DiscordChatExporter
DiscordChatExporter copied to clipboard
`--reuse-media` creates an unacceptably high chance of a collision
Version
v2.42.8
Flavor
GUI (Graphical User Interface), CLI (Command-Line Interface)
Platform
Linux
Export format
HTML, TXT, JSON, CSV
Steps to reproduce
Export servers where large numbers of videos, images and especially screenshots are often posted. Observe that files named image.png or unknown.png are extremely common due to copy-paste of images directly into Discord, often leaving no file name available.

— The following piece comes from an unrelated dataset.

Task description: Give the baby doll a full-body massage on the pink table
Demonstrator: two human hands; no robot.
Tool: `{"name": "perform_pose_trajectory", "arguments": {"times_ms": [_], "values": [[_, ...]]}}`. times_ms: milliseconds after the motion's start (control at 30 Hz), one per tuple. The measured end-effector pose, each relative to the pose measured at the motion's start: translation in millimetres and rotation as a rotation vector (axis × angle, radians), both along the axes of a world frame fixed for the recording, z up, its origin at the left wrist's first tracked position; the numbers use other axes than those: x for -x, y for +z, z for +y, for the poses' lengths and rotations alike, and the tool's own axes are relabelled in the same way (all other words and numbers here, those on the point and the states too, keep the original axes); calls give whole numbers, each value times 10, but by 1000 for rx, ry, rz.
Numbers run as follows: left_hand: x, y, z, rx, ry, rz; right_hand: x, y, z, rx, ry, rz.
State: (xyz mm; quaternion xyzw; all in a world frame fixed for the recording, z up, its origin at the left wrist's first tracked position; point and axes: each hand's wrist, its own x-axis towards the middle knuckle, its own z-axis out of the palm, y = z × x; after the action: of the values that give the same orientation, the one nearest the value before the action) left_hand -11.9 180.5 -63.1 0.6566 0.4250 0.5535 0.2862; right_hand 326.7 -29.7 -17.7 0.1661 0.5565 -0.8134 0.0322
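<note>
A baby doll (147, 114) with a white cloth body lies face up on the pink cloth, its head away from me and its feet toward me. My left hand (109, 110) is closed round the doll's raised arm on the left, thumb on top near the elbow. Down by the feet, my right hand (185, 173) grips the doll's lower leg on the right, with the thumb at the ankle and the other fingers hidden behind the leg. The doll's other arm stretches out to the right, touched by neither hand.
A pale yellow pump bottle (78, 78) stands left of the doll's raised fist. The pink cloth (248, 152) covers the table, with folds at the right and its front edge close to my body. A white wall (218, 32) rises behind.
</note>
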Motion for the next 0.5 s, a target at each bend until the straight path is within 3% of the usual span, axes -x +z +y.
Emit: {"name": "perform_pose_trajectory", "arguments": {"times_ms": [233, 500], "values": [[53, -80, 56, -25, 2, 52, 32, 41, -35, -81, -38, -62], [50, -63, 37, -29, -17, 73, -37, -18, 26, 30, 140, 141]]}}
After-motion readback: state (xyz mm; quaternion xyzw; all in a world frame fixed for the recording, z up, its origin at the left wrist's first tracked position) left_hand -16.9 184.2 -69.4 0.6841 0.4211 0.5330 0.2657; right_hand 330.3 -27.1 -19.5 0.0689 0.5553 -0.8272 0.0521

Do math to confirm the birthday problem is at play and will be causing you problems.
Details
The algorithm for making file names for downloaded media only stores 20 bytes of the hash of the URL. This is insufficient.
Despite there being 1048576 possible hashes, it only takes 1200 images for there to be a 50% chance of a collision and 500 images before there is a 10% chance of a collision due to the birthday problem. The original reasoning in the issue where this code was added (#395) is incorrect due to the commonness of unknown.png, image.png, and other filenames.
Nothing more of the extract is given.